Yahoo Finance

The stated purpose (fetching Yahoo Finance data via yfinance) matches the libraries referenced (yfinance, rich). However the SKILL.md expects a local executable 'yf' under /path/to/skills/yahoo-finance/ which is not present in the package manifest (no code files). Requiring the 'uv' package manager is heavier than necessary for a simple yfinance script and is not justified by the description.

Instructions tell the user to run remote installation commands (curl https://astral.sh/uv/install.sh | sh or powershell invoke-expression), chmod and symlink a 'yf' binary into /usr/local/bin, and restart shells. Those steps grant the installer broad discretion (download-and-execute) and modify system paths. The skill's docs also assume files that are not bundled, which is a functional/integrity mismatch.

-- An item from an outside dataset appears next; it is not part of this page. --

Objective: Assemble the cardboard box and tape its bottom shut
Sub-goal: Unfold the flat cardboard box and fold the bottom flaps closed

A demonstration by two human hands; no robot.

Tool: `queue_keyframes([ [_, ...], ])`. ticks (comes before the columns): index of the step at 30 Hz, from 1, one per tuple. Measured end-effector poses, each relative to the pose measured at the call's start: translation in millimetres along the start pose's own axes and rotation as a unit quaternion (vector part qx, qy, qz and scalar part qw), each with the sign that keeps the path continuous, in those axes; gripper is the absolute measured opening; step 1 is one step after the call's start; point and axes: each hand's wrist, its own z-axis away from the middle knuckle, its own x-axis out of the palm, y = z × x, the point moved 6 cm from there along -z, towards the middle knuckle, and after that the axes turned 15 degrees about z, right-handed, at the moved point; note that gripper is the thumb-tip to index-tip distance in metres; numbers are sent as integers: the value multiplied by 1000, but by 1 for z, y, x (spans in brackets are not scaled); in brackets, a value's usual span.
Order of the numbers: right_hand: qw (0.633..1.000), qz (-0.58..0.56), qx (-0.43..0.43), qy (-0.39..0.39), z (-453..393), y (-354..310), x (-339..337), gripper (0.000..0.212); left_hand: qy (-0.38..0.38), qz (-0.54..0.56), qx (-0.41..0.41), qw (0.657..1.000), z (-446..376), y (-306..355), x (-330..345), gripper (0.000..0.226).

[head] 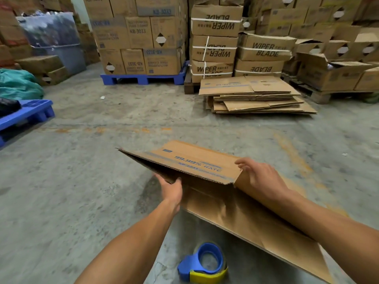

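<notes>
A flattened brown cardboard box (223, 210) with blue print hangs low over the concrete floor in front of me, still nearly flat, its upper panel lifted a little. My left hand (171, 190) grips the near left edge of that panel from below. My right hand (259, 177) rests on top at the right side, fingers curled over the crease. A blue and yellow tape dispenser (205, 263) with a clear roll lies on the floor just below the box, between my forearms.
A pile of flattened cartons (258, 95) lies on the floor ahead right. Stacked full cartons on a blue pallet (143, 78) and wooden pallets line the back. Another blue pallet (26, 113) and a green sack (18, 83) sit at the left. Bare concrete lies between.
</notes>
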Motion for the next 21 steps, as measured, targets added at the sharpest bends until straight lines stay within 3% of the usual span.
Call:
queue_keyframes([
  [5,997,-46,18,63,-12,12,-17,34,132,-21,36,990,-16,11,-25,43],
  [9,999,-35,20,7,-9,7,-14,31,133,-28,49,990,-17,26,-18,38],
  [13,982,106,-40,-148,29,-14,9,72,128,-29,44,990,-17,35,-10,37],
  [15,970,120,-79,-198,54,-21,20,91,125,-30,46,991,-17,37,-11,36],
  [18,965,120,-130,-192,77,-22,27,103,118,-60,54,990,-14,42,-12,32],
  [21,968,134,-126,-171,87,-14,19,100,100,-86,92,987,-9,51,-7,13],
])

There is no formal install spec in registry metadata, but SKILL.md recommends installing 'uv' via a remote install script (curl | sh) from astral.sh. Download-and-execute from an external URL is a high-risk install pattern unless you inspect the script beforehand. The docs also suggest multiple install methods (curl installer, homebrew, pip) which is inconsistent but not necessarily malicious.

The skill declares no required environment variables, credentials, or config paths and the instructions do not request secrets. That is proportionate to the stated purpose.

The skill does not request 'always: true' and is user-invocable only. However the suggested install steps (symlinking /usr/local/bin/yf) modify system-wide PATH and require filesystem privileges — this is expected for a CLI but worth noting because it makes the system-wide impact larger if the installed components are untrusted.